CREATE TABLE rendition (
  video_id    BIGINT NOT NULL,
  quality     TEXT NOT NULL,             -- 240p|480p|720p|1080p|2160p
  codec       TEXT NOT NULL,             -- h264|av1
  manifest_key TEXT NOT NULL,            -- key of the HLS/DASH playlist
  PRIMARY KEY (video_id, quality, codec)
);
-- View counts and watch progress live in a fast store (Cassandra/Redis),
-- aggregated from the event stream, not as synchronous UPDATEs.

7. Detailed component design

  • Encoding pipeline. On upload, the master lands in object storage and emits a Kafka event. A splitter breaks it into chunks (e.g. GOP-aligned segments); a fleet of transcode workers process chunks in parallel into the full rendition ladder (240p→2160p, multiple codecs). A packager then segments each rendition (~2–6 s segments) and writes HLS/DASH manifests. Chunked parallel transcoding is what turns a 4-hour 4K encode from hours into minutes.
  • Adaptive bitrate (ABR). The manifest exposes every rendition. The player measures throughput and buffer health and requests the next segment at the appropriate bitrate, switching mid-stream without re-buffering. The server is dumb here — intelligence is in the player + manifest.
  • CDN delivery. Segments are pushed/pulled to a multi-tier CDN with origin shielding; popular titles are pre-warmed. Playback never touches application servers — only the small manifest/metadata calls do.
  • View counting. Play events go to Kafka and are aggregated in a stream processor into approximate, eventually-consistent counters — synchronous DB increments cannot survive billions/day.
  • Recommendations. Offline-trained models produce candidate lists served from a low-latency store; ranking happens at request time.

8. Scaling considerations

  • CDN is the system — ~99% of bytes never reach origin; tiering + origin shield protect storage.
  • Transcode fleet autoscales off Kafka queue depth; chunking gives embarrassingly parallel encode.
  • Storage tiering — hot renditions on fast storage, cold/long-tail titles on cheaper tiers; drop unused codecs lazily.
  • Async pipeline — encoding, packaging, view counting, indexing all off the request path.
  • Pre-warming — predicted-popular releases are pushed to edge before launch.

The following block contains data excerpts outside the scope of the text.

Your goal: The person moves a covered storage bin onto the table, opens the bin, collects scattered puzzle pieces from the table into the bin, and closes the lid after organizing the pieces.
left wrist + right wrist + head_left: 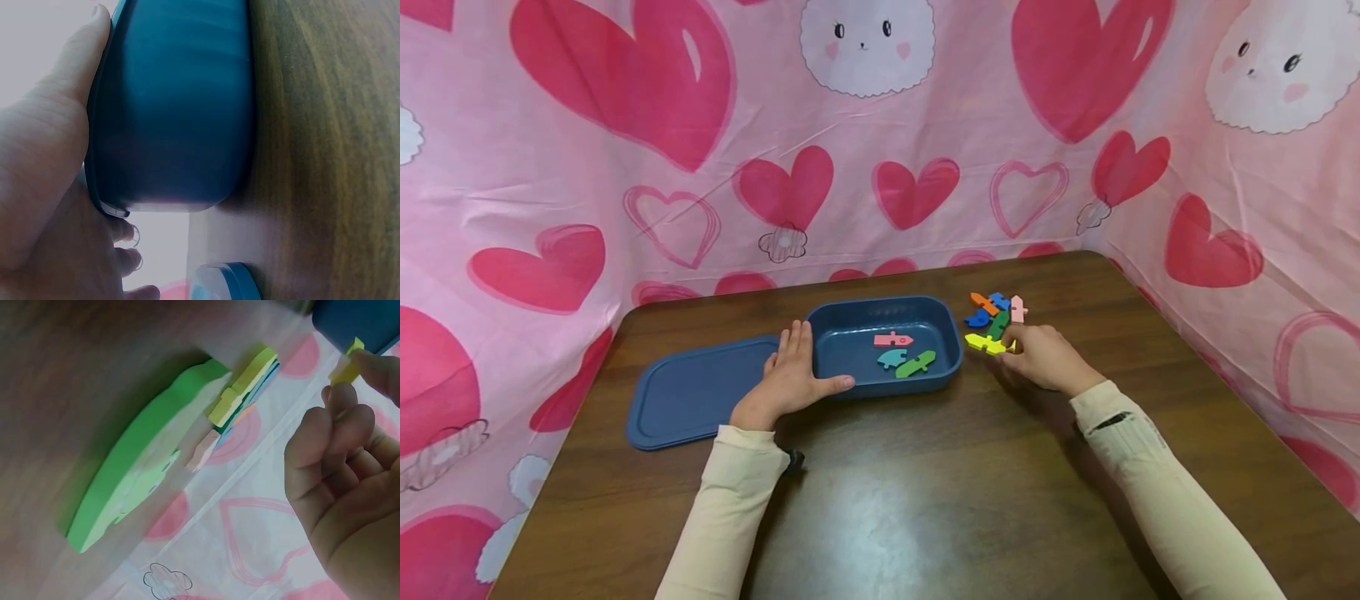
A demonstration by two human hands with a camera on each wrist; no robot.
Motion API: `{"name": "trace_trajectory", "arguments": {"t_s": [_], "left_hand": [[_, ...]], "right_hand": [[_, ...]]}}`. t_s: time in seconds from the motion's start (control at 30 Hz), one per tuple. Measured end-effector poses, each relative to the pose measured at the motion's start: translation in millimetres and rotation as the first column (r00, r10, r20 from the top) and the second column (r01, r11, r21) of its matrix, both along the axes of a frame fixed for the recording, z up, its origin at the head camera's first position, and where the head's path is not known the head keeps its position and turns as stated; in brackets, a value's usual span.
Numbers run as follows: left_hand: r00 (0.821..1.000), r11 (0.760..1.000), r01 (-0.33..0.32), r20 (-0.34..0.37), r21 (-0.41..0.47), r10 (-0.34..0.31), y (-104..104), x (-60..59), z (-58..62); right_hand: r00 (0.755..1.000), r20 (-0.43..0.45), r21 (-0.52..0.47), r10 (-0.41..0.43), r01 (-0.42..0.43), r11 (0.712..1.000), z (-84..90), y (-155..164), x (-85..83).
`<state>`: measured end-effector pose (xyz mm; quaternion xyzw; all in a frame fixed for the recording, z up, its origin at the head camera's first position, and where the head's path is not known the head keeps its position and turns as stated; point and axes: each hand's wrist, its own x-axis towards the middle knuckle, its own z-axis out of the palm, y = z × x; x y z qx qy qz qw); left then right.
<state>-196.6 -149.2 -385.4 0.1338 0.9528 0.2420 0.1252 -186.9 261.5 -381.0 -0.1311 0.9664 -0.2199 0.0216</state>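
Observation:
My left hand [790,379] rests on the left end of a blue plastic box [951,379], fingers straight and thumb along the front rim. In the left wrist view the palm lies against the rim of the box [175,112]. Inside lie a pink puzzle piece [891,340], a teal one [892,358] and a green one [916,364]. Beside a small pile right of the box, my right hand [1047,358] pinches a small yellow puzzle piece [347,370] between thumb and fingers. Another yellow piece [244,387] lies at the pile's near edge.
Orange [984,303], blue [977,319], dark green [998,324] and pink [1017,309] pieces make up the pile. A larger green piece [140,450] lies close to the right wrist camera. The blue lid [700,387] lies left of the box on the wooden table [887,500].

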Motion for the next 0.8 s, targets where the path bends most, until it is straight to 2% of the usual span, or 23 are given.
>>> {"name": "trace_trajectory", "arguments": {"t_s": [0.27,0.43,0.7,0.8], "left_hand": [[1.000,1.000,0.000,0.000,-0.005,0.000,0.3,-0.7,-0.9],[1.000,1.000,-0.003,-0.002,-0.009,0.003,0.4,-0.6,-0.3],[1.000,1.000,-0.009,0.000,-0.005,0.009,1.0,-0.2,0.1],[1.000,1.000,-0.007,0.002,-0.004,0.007,0.7,-0.6,-0.6]], "right_hand": [[0.998,-0.013,-0.023,-0.059,0.059,0.998,8.9,-6.9,-0.8],[0.998,-0.046,-0.030,-0.049,0.047,0.998,13.2,-13.4,-1.8],[0.999,-0.006,-0.070,-0.044,0.043,0.997,19.8,-26.0,-3.7],[0.999,-0.024,-0.068,-0.028,0.026,0.997,20.9,-29.7,-4.8]]}}
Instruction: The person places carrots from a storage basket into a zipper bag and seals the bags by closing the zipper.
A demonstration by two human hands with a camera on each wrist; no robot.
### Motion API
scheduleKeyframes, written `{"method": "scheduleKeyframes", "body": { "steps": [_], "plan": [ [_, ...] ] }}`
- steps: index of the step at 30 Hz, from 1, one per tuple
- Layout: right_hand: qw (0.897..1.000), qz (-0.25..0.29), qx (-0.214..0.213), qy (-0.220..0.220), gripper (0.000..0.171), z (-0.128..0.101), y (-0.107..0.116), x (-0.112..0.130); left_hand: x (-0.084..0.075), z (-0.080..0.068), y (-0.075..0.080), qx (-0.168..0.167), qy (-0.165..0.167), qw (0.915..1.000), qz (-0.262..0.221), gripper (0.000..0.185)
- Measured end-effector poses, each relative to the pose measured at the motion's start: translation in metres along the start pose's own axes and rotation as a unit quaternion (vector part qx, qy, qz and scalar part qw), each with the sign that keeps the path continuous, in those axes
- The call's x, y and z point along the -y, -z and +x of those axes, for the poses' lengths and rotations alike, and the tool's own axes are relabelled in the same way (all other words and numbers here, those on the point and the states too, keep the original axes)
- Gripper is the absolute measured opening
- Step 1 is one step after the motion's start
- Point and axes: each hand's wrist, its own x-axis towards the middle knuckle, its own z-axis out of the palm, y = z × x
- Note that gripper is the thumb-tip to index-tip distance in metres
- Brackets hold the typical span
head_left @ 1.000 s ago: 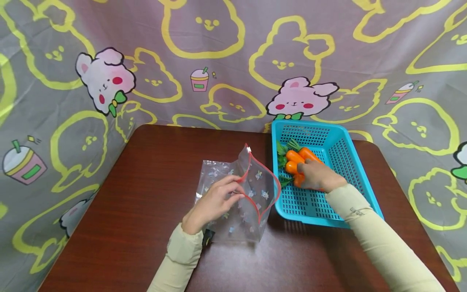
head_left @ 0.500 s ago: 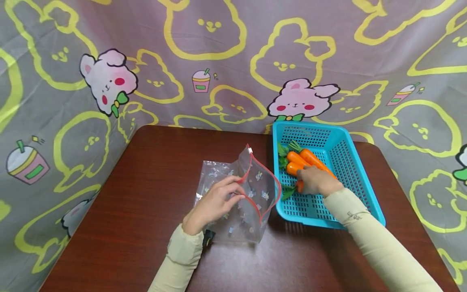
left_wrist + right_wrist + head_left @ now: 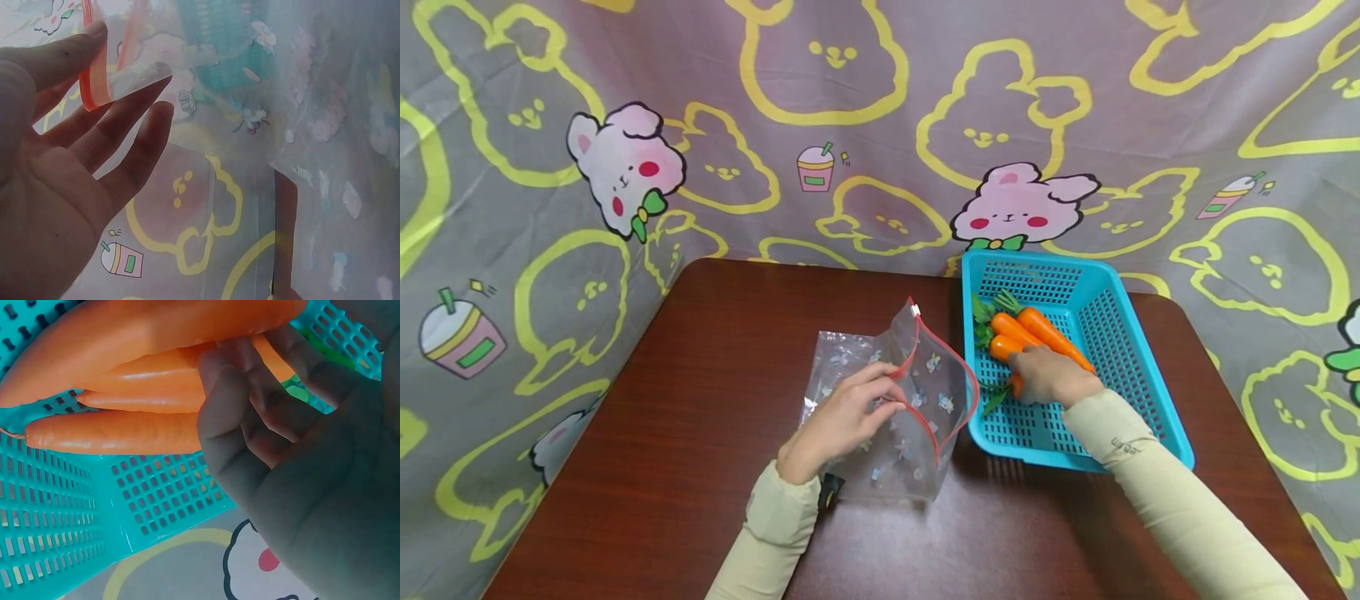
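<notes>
Head view: right hand (image 3: 1051,377) grasps glossy orange carrots (image 3: 1037,329); left hand (image 3: 842,417) pinches clear bag (image 3: 895,417)

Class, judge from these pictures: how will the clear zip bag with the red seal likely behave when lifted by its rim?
The clear plastic zip bag with the red seal probably flops: its mouth curves loosely where the left hand pinches the rim. It looks thin, see-through and empty, so likely very light. It may sag shut once released.

We see a clear plastic zip bag with little pictures and a red edge (image 3: 895,408) lying on the table, its mouth standing open. Beside it, four smooth orange toy carrots with green tops (image 3: 1026,337) lie together in the basket.
</notes>
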Motion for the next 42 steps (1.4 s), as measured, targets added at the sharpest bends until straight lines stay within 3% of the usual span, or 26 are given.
{"method": "scheduleKeyframes", "body": {
  "steps": [21,42],
  "plan": [
    [1.0,-0.012,-0.005,0.006,0.012,-0.0028,-0.0013,0.0013,-0.0021,0.0016,-0.0013,0.0,-0.001,1.0,0.004,0.003],
    [1.0,0.01,-0.006,0.0,0.016,-0.0061,0.0004,0.0024,-0.0032,0.0005,-0.0017,-0.001,-0.002,1.0,0.0,0.004]
  ]
}}
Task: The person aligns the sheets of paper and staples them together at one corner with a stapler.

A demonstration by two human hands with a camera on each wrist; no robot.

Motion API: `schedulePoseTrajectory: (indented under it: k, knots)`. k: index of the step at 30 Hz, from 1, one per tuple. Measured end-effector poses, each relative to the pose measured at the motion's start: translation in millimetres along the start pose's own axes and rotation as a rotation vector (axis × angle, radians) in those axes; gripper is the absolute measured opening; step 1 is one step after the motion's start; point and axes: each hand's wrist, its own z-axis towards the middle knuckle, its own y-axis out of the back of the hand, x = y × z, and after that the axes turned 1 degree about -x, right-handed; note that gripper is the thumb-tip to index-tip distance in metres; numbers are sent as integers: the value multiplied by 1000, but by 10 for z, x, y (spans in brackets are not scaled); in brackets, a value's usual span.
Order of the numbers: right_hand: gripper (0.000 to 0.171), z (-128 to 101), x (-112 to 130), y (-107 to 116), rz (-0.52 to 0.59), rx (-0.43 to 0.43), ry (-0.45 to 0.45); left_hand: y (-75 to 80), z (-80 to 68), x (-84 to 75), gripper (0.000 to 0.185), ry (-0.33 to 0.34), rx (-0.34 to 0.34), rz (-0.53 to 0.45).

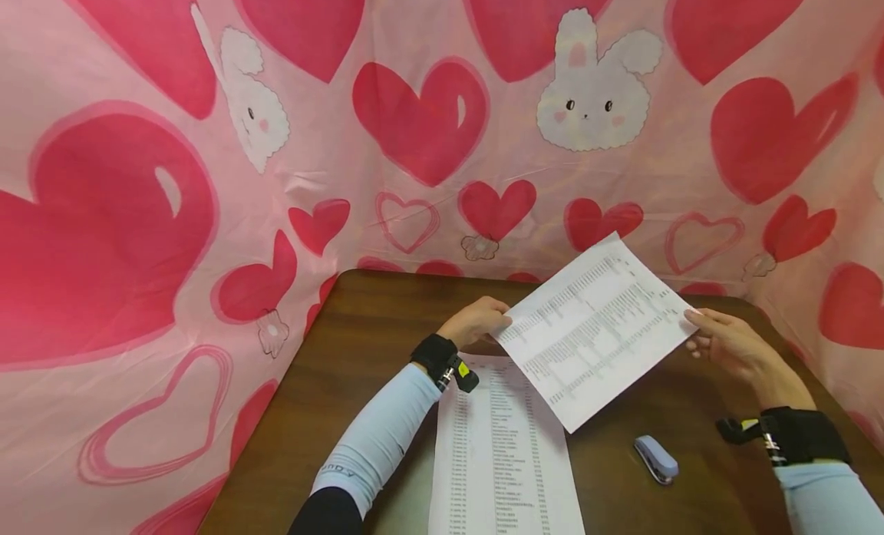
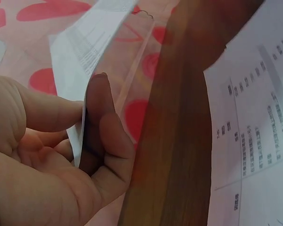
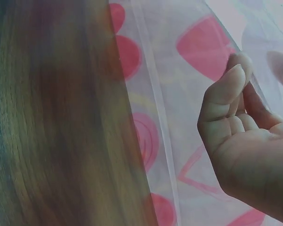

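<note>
- Raised sheet (image 1: pixel 595 329): a printed page of tabular text, held above the wooden table (image 1: pixel 359 320) and turned at an angle to the table's edge; it is lifted clear of the second printed sheet (image 1: pixel 503 450), which lies flat on the table before the person.
- Left hand (image 1: pixel 476 321): it pinches the raised sheet at its left corner. The left wrist view shows the paper edge caught between the thumb and the curled fingers (image 2: pixel 100 117), so the grip is closed on the page.
- Right hand (image 1: pixel 725 339): its fingertips meet the sheet's right corner. In the right wrist view the fingers (image 3: pixel 226 94) are loosely bent and no paper shows between them, so whether they clamp the page or only steady it cannot be told.
- Stapler (image 1: pixel 656 458): a small lilac-grey one, lying on the table near the right forearm, apart from both sheets.
- Backdrop (image 1: pixel 428 120): pink cloth printed with red hearts and white rabbits, hung around the table on three sides.
- Handling note, as a judgement: the page looks thin and limp, so two opposite corners held with light, even tension should keep it flat; a firmer hold by the right fingertips would likely guard against sag or a slipped corner while it is squared up over the lower sheet.
</note>
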Motion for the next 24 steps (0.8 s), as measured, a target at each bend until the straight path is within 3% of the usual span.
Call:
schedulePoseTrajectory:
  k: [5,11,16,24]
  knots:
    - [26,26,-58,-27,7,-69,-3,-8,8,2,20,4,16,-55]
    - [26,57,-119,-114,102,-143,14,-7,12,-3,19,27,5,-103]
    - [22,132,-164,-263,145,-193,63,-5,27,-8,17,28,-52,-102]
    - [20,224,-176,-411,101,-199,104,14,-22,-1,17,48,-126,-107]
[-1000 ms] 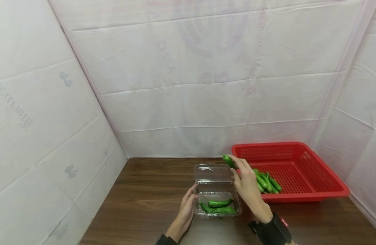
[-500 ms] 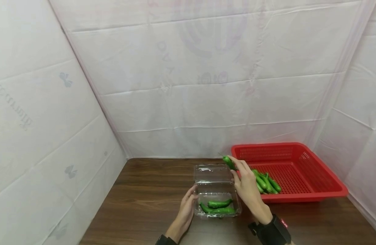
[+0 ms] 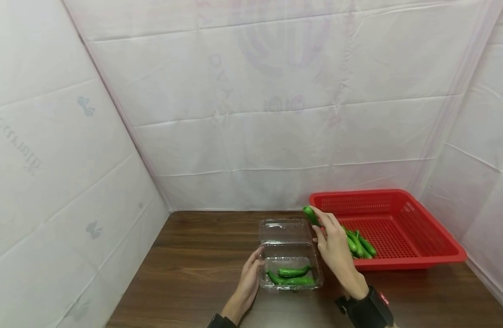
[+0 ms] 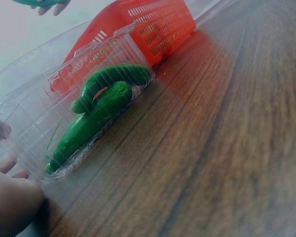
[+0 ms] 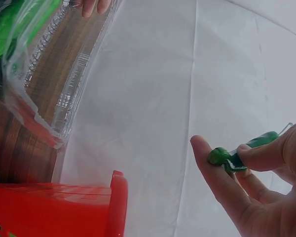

9. Trade-offs and alternatives

  • HLS vs DASH. HLS has the broadest device support (Apple); DASH is codec-agnostic and open. Most systems ship both via the same segments + two manifests.
  • Build vs managed encoding. Bespoke transcode fleet (FAANG, cost-optimal at scale) vs MediaConvert/managed (EU/regional, fast to ship).
  • Rendition ladder depth. More renditions = smoother ABR but more storage and encode cost; tune to audience devices.
  • Exact vs approximate views. Exact counts don't scale; approximate stream-aggregated counts are standard.
  • Codec choice (H.264 vs AV1). AV1 saves ~30% bandwidth but costs far more to encode — trade egress cost vs compute.

10. Common follow-up questions

  • How do you transcode a 4-hour 4K master fast? (Chunk + parallel transcode, then stitch manifests.)
  • How does the player avoid rebuffering on a flaky network? (ABR steps down per segment using buffer + throughput.)
  • How do you handle a viral video / thundering herd? (CDN tiering, origin shield, pre-warm.)
  • Live streaming vs VOD — lower-latency packaging (LL-HLS), shorter segments, no full pre-encode.
  • DRM / signed URLs to protect content.